Here’s a detail of my first quilt:
On Thursday, 5/13/21 at the EBHQ Zoom Meet Up meeting, one of the activities will be participants sharing their first quilts. Here is mine. I started this quilt at age 13, when I was inspired by seeing a neighbor’s Victorian crazy quilt. Mine is mostly pieced by hand, although the blocks are sewn together by machine. There were no quilters in my family, so I taught myself, making it up as I went along. I didn’t know about the sew and flip method, so most of the crazy patches are appliqued to each other. I ripped up an old bed sheet as a foundation. There is a lot of hand embroidery all over it too. It took me 5 years to make that first quilt. I finished it just in time to take it with me to cover my dorm bed at the Rhode Island School of Design, where I earned a BFA in ceramics.
If you double click on the photo it will get bigger. I’m done with the quilting! Now I need to put the binding on it. I’m going with a facing rather than a traditional binding. That’s where all the binding is folded to the back so that you don’t see it on the front.
I’m working on quilting this log cabin. I’m not marking any lines. I don’t have a plan yet. I’m quilting a few lines with a walking foot, and then that gives me an idea of what to try next. I’m thinking about doing triangular spirals in the triangles around the “on point” log cabin. Below is a detail.

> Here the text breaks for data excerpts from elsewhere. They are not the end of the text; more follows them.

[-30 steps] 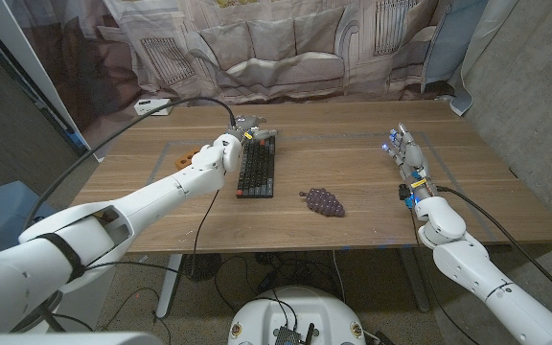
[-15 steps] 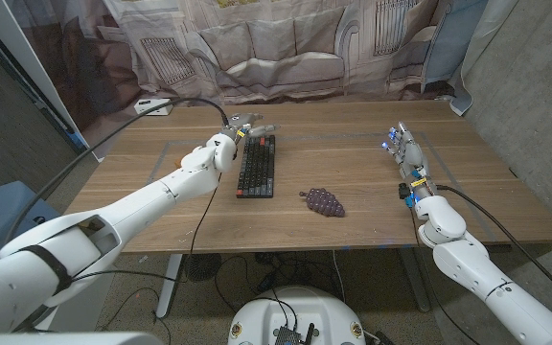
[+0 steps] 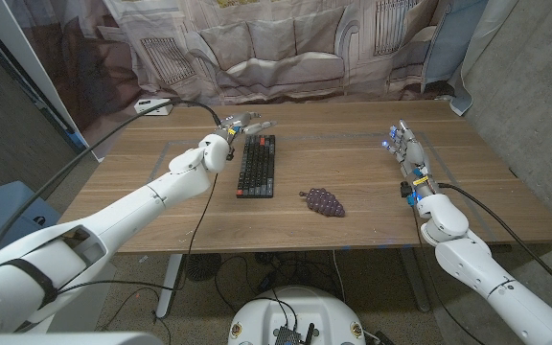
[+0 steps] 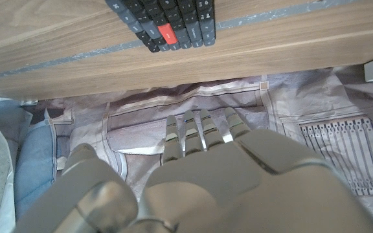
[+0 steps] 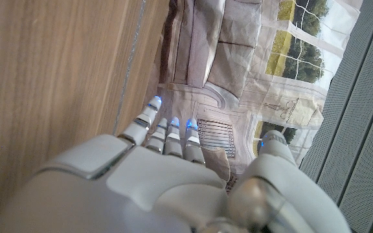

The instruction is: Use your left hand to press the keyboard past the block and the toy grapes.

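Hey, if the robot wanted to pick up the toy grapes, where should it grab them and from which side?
Probably from above, around the wide middle of the grapes. The bunch lies flat on the table, apart from the keyboard, lengthwise at a slant with its stem end toward the keyboard. Closing fingers across the shorter width should hold better than pinching the thin stem.

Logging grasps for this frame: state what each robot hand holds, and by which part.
Nothing is held. The left robot hand hangs over the far end of the keyboard, fingers apart and empty. The right robot hand holds nothing either, well clear of the toy grapes.
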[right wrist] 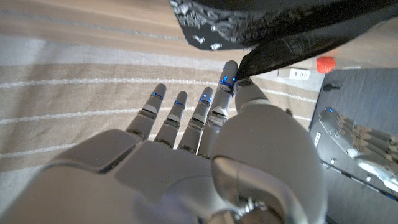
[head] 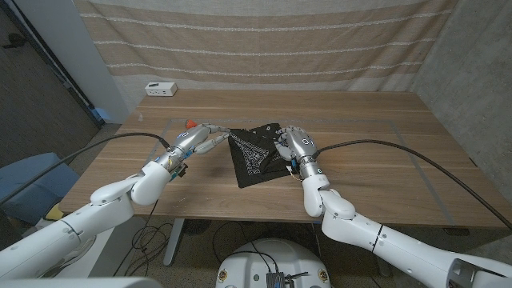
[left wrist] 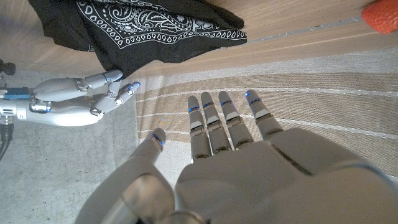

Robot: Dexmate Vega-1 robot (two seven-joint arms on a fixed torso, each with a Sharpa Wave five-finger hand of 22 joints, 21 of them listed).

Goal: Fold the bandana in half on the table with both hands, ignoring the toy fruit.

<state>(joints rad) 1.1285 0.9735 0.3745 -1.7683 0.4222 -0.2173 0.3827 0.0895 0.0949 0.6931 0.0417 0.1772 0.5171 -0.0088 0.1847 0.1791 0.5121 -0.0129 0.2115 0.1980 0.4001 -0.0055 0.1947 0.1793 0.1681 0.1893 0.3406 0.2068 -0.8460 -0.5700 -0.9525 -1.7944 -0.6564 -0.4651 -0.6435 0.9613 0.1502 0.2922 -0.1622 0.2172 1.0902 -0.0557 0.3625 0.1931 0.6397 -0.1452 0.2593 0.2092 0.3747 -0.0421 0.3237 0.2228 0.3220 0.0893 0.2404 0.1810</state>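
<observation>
The black bandana (head: 254, 150), soft cloth printed with white paisley and a dotted border, lies rumpled near the middle of the wooden desk (head: 376, 168), one corner lifted. The smooth grey-white right hand (head: 294, 142) pinches that dark corner between thumb and a fingertip, as the right wrist view shows, its other fingers straight. The left hand (head: 198, 138) sits just beside the cloth's other edge, released and grasping nothing, fingers straight and apart, with a small red toy fruit (head: 190, 123) close behind it.
</observation>
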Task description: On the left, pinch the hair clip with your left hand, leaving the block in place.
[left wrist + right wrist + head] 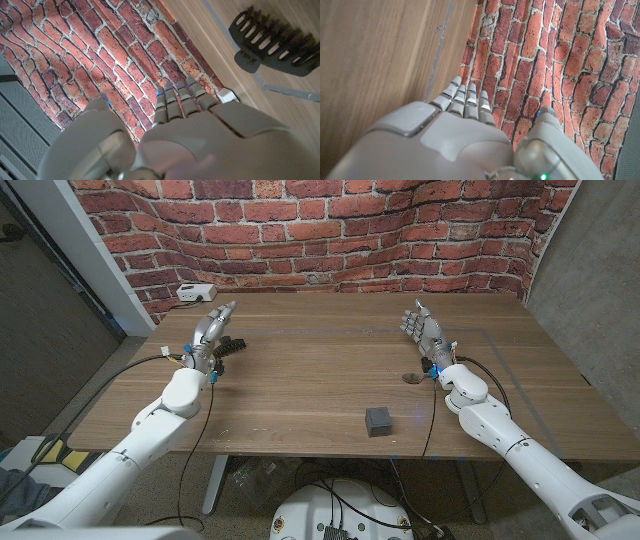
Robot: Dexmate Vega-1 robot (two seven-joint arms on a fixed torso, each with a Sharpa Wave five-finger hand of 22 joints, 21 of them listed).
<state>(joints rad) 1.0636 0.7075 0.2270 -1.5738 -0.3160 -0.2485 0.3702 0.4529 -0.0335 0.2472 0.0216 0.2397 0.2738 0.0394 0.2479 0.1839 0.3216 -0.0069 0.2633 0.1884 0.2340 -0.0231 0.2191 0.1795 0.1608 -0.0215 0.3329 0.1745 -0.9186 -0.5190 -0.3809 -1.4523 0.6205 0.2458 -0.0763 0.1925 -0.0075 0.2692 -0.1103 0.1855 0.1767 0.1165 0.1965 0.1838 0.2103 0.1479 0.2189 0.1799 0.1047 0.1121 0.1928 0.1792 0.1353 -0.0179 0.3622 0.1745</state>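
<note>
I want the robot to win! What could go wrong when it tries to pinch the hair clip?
The left hand is open right beside the hair clip, so its fingers might nudge the clip away instead of pinching it. The clip lies flat on the table, which could make it slip. The block sits far off, probably safe.

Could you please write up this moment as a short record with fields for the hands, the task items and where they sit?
left hand: open, fingers extended, beside the hair clip, holding nothing
right hand: open, fingers extended, holding nothing
hair clip: dark, toothed, on the table's left side just right of the left hand
block: small dark cube, near the front edge, right of centre
table: wooden, brick wall behind
task state: hair clip not yet pinched
</note>
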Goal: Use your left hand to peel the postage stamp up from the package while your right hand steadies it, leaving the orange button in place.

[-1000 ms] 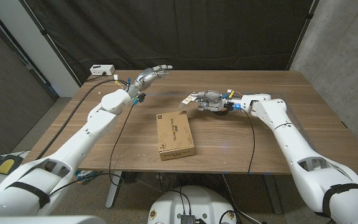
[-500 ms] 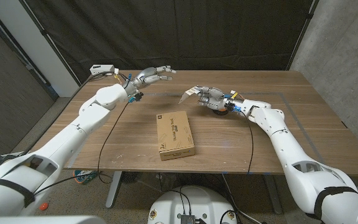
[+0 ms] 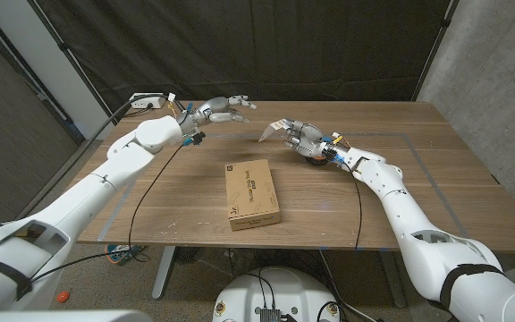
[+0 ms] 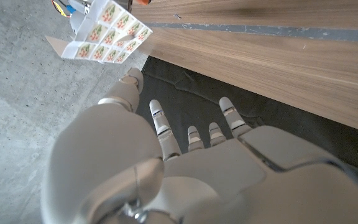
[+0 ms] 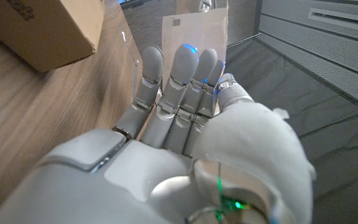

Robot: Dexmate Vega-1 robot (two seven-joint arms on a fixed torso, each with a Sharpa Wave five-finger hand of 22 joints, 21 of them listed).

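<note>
Right robot hand [image 3: 301,139] raised over the worktop [image 3: 436,179], pinching a sheet of postage stamps [image 3: 269,134]. Left robot hand [image 3: 219,109] aloft, fingers spread, holding nothing. Cardboard package [image 3: 252,193] flat mid-worktop, untouched.

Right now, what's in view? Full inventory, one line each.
Cardboard box: one, brown, middle of the table, near front edge.
Stamp sheet: one, white with small printed stamps, held up by the right hand.
Small box: one, white, far left corner of the table.
Table: one, wooden.
Left hand: raised over the far left of the table, fingers spread, holding nothing.
Right hand: grips the stamp sheet above the table.
</note>
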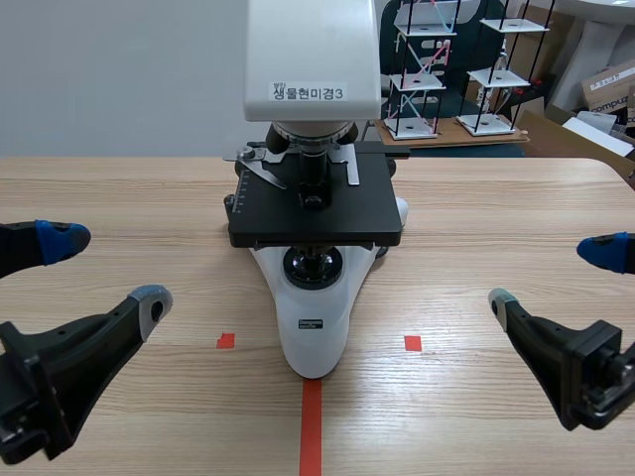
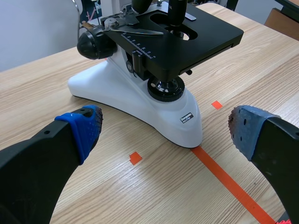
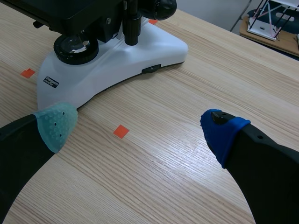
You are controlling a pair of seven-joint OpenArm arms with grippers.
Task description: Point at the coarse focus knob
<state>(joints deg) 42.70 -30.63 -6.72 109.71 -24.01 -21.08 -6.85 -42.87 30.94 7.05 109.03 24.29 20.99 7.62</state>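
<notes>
Standing in the middle of the worktop (image 1: 496,218), the white microscope (image 1: 313,297) faces the robot, its black stage (image 1: 316,213) across the front. The black focus knob (image 2: 96,44) sits on the microscope's left flank, low beside the stage, well ahead of the left gripper (image 1: 107,270) and apart from it. That gripper hangs low with its fingers spread wide, holding nothing. The right gripper (image 1: 551,276) is likewise wide open and empty, off the microscope's other side.
</notes>
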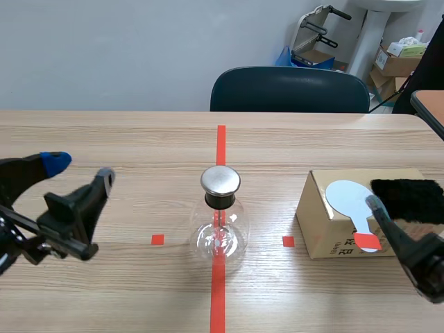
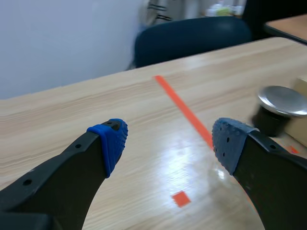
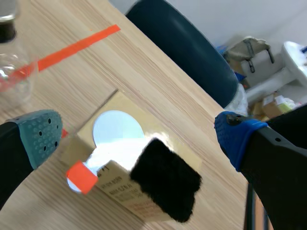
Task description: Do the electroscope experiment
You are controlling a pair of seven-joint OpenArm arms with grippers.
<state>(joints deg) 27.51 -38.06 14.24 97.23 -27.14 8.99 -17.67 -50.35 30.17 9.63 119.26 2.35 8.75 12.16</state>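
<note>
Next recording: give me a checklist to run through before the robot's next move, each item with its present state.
1. Right gripper open above the box: ok.
2. Left gripper open, holding nothing: ok.
3. White paddle lying on the box, disc uncovered: ok.
4. Black fur pad on the box beside the paddle: ok.
5. Glass flask upright, apart from the box, metal cap on: ok.
6. How the parts inside the flask hang: cannot tell.
</note>
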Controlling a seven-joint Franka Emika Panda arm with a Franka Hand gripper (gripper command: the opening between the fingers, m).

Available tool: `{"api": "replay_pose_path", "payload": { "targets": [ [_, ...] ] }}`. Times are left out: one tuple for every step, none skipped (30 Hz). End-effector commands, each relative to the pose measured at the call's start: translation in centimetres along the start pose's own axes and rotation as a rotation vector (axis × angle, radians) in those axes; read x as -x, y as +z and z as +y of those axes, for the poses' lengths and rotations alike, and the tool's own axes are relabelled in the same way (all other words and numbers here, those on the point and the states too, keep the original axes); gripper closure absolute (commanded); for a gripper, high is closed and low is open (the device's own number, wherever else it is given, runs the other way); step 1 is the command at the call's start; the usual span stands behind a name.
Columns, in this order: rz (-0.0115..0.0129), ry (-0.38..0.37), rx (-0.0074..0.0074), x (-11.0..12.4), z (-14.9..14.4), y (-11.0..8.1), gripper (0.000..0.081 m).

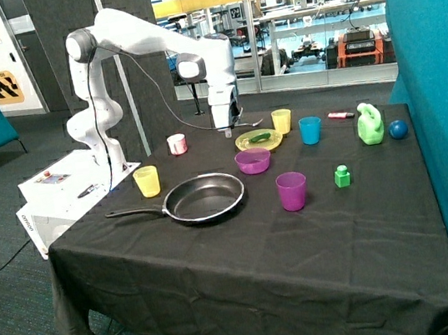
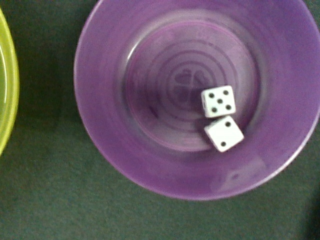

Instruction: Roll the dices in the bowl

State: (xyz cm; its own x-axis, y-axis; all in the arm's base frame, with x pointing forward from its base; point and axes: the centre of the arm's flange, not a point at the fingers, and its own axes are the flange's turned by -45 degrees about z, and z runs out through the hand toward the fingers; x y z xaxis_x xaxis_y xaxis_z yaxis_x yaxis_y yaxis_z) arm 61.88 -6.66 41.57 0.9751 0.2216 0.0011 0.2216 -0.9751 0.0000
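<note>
Inside the purple bowl (image 2: 190, 100), off-centre on its floor, we find the two dice (image 2: 220, 117) lying against each other, one showing five pips and the other two. The bowl stands on the black cloth (image 1: 305, 256) between the frying pan (image 1: 203, 197) and the yellow plate (image 1: 258, 140).

From here, we judge the main risk to be a tip or slide of the light bowl if contact lands on its rim, spilling the dice onto the cloth. The plate lying just beside the bowl also leaves little clearance on that side.

The gripper (image 1: 227, 125) hangs above the bowl, touching nothing. We cannot tell how far its jaws stand open; neither view shows them clearly.
</note>
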Motion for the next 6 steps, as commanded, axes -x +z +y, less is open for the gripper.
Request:
{"api": "replay_pose_path", "payload": {
  "targets": [
    [-0.0011,-0.01,0.0,0.8,0.5,-0.5,0.0342],
    [-0.0011,-0.016,0.0,0.8,0.4,-0.7,0.0342],
    [-0.0011,-0.024,0.0,0.7,0.2,-0.8,0.0342],
    [-0.0011,-0.033,0.0,0.7,-0.1,-0.9,0.0342],
    [-0.0011,-0.047,0.0,0.7,-0.4,-1.1,0.0342],
    [-0.0011,-0.056,0.0,0.6,-0.7,-1.2,0.0342]
  ]
}}
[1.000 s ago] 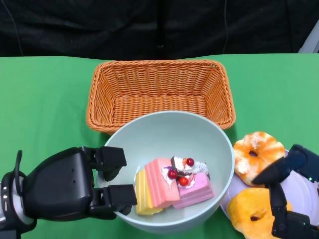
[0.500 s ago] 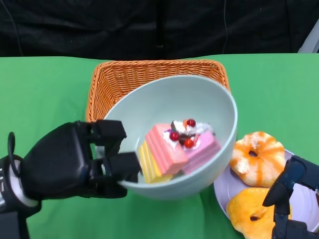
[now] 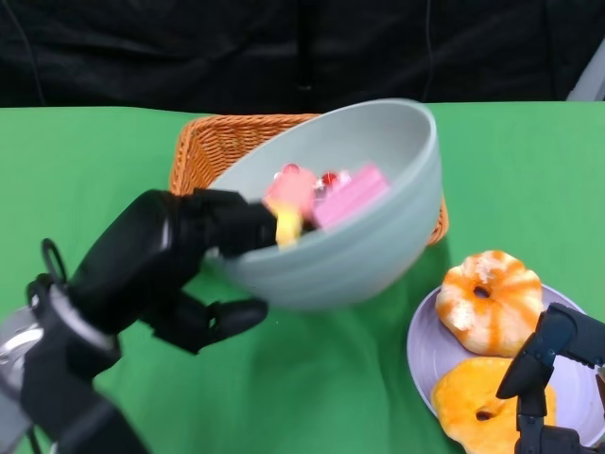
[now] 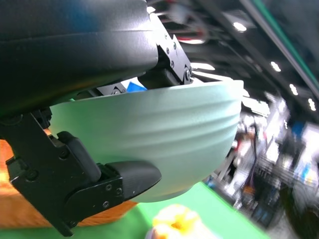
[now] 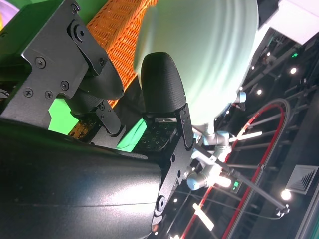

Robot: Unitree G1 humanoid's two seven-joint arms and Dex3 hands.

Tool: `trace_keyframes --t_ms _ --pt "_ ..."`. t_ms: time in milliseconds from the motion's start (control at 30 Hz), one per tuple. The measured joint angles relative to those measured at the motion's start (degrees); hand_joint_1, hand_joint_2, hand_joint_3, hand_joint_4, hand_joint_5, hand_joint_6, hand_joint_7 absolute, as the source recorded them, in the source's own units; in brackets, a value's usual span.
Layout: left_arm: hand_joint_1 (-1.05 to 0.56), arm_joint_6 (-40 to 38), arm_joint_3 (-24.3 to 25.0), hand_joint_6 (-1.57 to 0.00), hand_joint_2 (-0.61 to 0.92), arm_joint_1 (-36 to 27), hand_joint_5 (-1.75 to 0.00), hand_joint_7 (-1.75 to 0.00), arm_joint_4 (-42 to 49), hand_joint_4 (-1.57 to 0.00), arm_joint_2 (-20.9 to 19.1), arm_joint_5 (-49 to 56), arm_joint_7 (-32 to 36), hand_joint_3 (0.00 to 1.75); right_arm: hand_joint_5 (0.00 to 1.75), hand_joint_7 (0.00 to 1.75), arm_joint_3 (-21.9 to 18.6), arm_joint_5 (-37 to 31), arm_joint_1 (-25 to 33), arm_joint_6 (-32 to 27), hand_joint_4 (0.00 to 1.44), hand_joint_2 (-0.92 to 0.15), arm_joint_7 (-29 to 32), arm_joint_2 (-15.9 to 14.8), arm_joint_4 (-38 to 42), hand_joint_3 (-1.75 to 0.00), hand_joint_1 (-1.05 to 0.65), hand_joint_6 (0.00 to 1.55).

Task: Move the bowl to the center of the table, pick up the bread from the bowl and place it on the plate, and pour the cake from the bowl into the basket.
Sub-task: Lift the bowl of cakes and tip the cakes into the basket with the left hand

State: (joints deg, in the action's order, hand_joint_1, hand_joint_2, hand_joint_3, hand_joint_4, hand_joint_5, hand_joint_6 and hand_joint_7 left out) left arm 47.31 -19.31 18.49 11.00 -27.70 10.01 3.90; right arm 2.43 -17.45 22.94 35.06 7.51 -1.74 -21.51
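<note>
One hand is doing all the work here: my left hand (image 3: 180, 270) has the bowl (image 3: 350, 213) by its near rim, some fingers hooked over the lip and others braced under the wall, and it's up off the tabletop (image 3: 85, 161), tipped toward the basket (image 3: 222, 142) behind it; the cake (image 3: 321, 197) slices sit bunched against the low side inside, not out yet.

The bowl looks rigid and smooth, so I'd guess it's slick; a rim pinch on a tilted bowl feels like the weak spot, and the underside bracing is what I'd trust. It seems light enough; the cake pieces look like small stiff blocks that should slide rather than stick, probably all at once.

Both pieces of bread (image 3: 487, 301) are already on the plate (image 3: 425, 345); my right hand (image 3: 548, 374) is empty, fingers spread, hanging just beside the plate. The right wrist view shows its fingers (image 5: 162, 92) apart with nothing between them.
</note>
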Motion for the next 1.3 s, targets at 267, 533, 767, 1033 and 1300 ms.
trace_keyframes --t_ms 267,533,767,1033,1300 --pt "-0.15 -15.9 3.8 -0.9 0.23 0.61 -1.75 -1.67 -2.18 -1.06 8.88 -12.72 -10.74 1.72 1.72 1.56 0.27 -0.89 0.27 -0.03 1.05 -0.17 -0.07 0.01 0.0 -1.75 0.11 0.9" --pt "-0.16 -34.09 8.69 -0.9 0.23 2.86 -1.75 -1.69 -2.97 -1.03 18.39 -20.03 -14.3 1.71 1.73 1.53 0.83 -1.86 0.38 0.02 1.06 -0.16 0.06 0.04 0.97 -1.74 0.11 0.9" --pt "-0.16 -43.99 13.02 -0.91 0.25 4.99 -1.75 -1.74 -2.67 -1.07 24.05 -22.3 -14.53 1.66 1.75 1.55 1.07 -3.05 0.34 0.01 1.09 -0.17 0.26 0.06 1.07 -1.75 0.08 0.91" --pt "-0.18 -54.5 17.47 -0.9 0.25 7.16 -1.75 -1.75 -2.47 -1.09 29.29 -25.41 -13.11 1.71 1.75 1.57 1.34 -3.01 0.62 -0.06 1.09 -0.16 0.23 0.07 1.07 -1.75 0.1 0.9" --pt "-0.27 -68.92 30.87 -0.92 0.27 14.49 -1.75 -1.75 5.46 -1.12 36.77 -40.47 -6.65 1.75 1.75 1.57 2.08 -2.39 0.98 -0.16 1.07 -0.16 -0.24 0.06 1.07 -1.75 0.13 0.89"
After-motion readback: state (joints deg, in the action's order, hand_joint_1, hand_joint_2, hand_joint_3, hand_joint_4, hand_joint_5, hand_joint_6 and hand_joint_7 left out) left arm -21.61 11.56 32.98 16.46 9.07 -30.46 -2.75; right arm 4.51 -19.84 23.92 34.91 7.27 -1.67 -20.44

I’m working on this log cabin quilt. In my previous post I mentioned that I thought this quilt needed a tiny orange square in the upper left corner. I could have fused a square on top, but instead I took it apart and sewed in an orange square. I looked at it and regretted that the square wasn’t higher up. So I sewed another orange rectangle above it.
Here is what it looks like now. I regret that I deliberately made it wonky. I’m thinking of doing it over with a straighter rectangle. I might sleep on this decision and see how I feel in the morning.
When does a WIP become a UFO (Unfinished Fabric Object)? I haven’t worked on this improv Log Cabin in many months. I was deleting photos on my phone and came across it. When I stopped working on it I was trying to decide if it was done or not. Today I looked at it and decided that it needs at least one more tiny orange square in the upper left! I think that will help the eyes to travel around the quilt better.
I never posted about this small 12″ x 12″ quilt which has now traveled to Sacramento and back. Here’s what SAQA and the Blueline Gallery said about the show:
This Showcase will exhibit work inspired as a result of the pandemic. While quarantined or sheltering at home, artists have grappled (and continue to grapple) with social distancing, isolation, loss and grief. How do artists express their emotions during this period? Does a slower pace of life afford opportunities for more intense creative expression? Artists in Residence will explore this subject.
Here’s what I wrote about my quilt:
September 9, 2020 was the day that the sky turned orange-yellow due to smoke from forest fires. It was so dark that it felt like twilight all day. In this piece the houses aren’t side by side, but socially distanced, representing all of us sheltering in place. We are in our separate homes, but not alone since we are connected through the internet. Instead of the sun, which couldn’t be seen on September 9, I placed a flower that looks like a Corona Virus.